Let’s take a closer look at Wade Miley who is under team control through the 2017 season. Miley is in his first arbitration year of his allotted three and is in the process right now. He has submitted a figure of $4.3 million for his 2015 salary, the Red Sox have countered with a $3.4 million figure. The Red Sox have not gone to an arbitration hearing with a player since the John Henry ownership tenure began in 2002, so the final agreed upon salary figure is generally somewhere in the middle of those submitted by each side.

Miley was drafted in the first round of the 2008 draft by the D-backs out of Southeastern Louisiana University. Miley was born in Louisiana, as well as graduating high school there, before staying in his home state for college. He had been drafted by the Rays out of high school in the 20th round in 2005, but chose college instead.

The scouting report on Miley is that he is a quick worker with a three pitch arsenal. His fastball sits in the low to mid-90s. His change-up might be his second best pitch, coming in about ten miles per hour slower than the fastball, with a deceptive late drop. His slider comes to the plate between 87 and 90 miles an hour, allowing him to be effective to both right and left handed batters. Occasionally, Miley will mix in a curveball, but it is unlikely he would ever go to it in a key situation since it is probably his least effective offering.

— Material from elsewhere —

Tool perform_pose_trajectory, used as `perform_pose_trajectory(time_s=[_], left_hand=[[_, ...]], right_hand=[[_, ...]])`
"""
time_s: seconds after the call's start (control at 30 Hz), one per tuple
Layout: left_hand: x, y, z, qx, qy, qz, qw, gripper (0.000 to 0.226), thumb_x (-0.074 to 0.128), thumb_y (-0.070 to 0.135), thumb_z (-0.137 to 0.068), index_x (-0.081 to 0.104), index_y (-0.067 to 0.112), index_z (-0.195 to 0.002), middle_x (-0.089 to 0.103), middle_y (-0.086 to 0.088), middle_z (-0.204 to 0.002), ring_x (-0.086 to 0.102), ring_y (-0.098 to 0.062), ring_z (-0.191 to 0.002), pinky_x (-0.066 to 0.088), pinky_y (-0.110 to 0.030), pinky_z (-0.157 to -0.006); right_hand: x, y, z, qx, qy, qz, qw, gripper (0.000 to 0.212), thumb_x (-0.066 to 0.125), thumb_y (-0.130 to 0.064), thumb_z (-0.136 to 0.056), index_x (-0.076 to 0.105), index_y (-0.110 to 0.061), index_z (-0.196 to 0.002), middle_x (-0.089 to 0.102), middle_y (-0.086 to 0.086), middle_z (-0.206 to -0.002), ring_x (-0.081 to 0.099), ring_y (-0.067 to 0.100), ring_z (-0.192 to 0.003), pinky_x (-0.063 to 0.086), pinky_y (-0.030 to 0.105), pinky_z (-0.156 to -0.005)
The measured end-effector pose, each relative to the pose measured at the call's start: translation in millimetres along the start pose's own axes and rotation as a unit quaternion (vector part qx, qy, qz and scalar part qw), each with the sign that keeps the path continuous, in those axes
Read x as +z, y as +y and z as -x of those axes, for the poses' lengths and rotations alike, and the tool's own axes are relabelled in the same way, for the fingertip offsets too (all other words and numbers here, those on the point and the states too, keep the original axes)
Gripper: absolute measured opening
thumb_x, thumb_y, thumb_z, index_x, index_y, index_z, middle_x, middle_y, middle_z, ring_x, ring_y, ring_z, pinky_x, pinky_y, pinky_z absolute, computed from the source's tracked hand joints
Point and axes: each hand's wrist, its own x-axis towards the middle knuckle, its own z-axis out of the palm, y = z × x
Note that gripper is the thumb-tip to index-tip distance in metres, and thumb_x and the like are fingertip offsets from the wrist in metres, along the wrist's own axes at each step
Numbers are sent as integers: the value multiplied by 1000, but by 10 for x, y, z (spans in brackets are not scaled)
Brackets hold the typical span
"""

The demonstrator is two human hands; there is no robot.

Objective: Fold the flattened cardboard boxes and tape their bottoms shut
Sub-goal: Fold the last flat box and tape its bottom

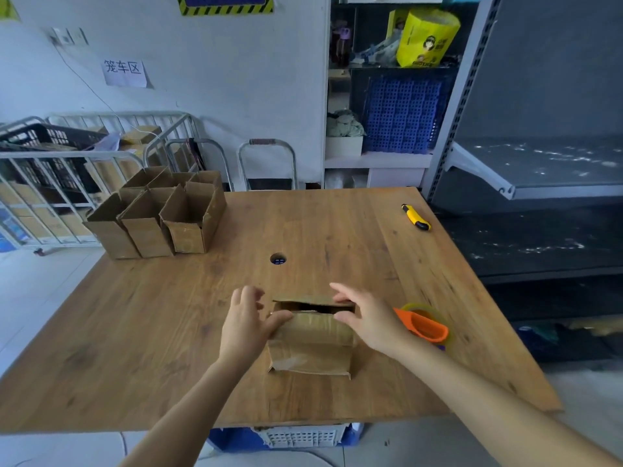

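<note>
Brown cardboard boxes (158, 214), already folded up with their flaps standing open, cluster at the far left corner of the light wooden table (168, 332), touching one another. A white metal cage cart (67, 170) stands behind them on the floor. A round hole (278, 258) is cut in the tabletop near its middle.

Closer to the near edge, the left hand (244, 323) sits at the left end of a small brown cardboard box (312, 342) that rests on the table. Its thumb presses on the near flap, and its fingers hang loosely spread above, holding nothing — they are a little blurred. The box's top flaps are folded inward but not closed, so a dark gap shows between them.

The right hand (369, 320) lies over the right end. Fairly straight fingers rest on the far flap and the thumb is on the near one.

Just beside that wrist lies an orange tape dispenser (424, 323) with a clear roll. A yellow-and-black utility knife (415, 217) lies well apart, near the far right corner. Grey metal shelving (539, 163) stands past the table's right edge.
</note>
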Motion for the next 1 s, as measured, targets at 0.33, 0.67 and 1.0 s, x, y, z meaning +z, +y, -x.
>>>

What the Red Sox have done aside from not securing an ace this offseason is to get a bunch of groundball pitchers. The Pittsburgh Pirates induced the most groundballs in the majors last year at 50.5%. Miley’s rate was 48.6% last year which would be second if the league if he constituted a whole team. He is actually the low man in the rotation, Justin Masterson is first with 56.6% League average is 44 percent. If the team fields well, and his BABIP (batting average on balls in play) stay reasonable, a pitcher like Miley could be very effective.

With durability concerns swirling around Joe Kelly (220 innings total over the last two seasons), Clay Buchholz (only 2 seasons over 170 innings, never made 30 starts in a year), and Justin Masterson battling back from an injury filled stretch, a horse like Miley is something the Red Sox starting rotation needs to be its anchor. Miley has made 95 starts over the past three seasons, throwing at least 190 innings each year. At the very least, Miley will eat up innings and take some pressure off the bullpen.

With Miley and Kelly under control at least the next two seasons, the Red Sox have the core of a solid young rotation. Red Sox fans are hoping the team that went last to first in 2012 to 2013, can do it again in 2014 to 2015.

Come back tomorrow for the next installment of Red Sox 25 in 25: Edward Mujica [related category category=”25 in 25″]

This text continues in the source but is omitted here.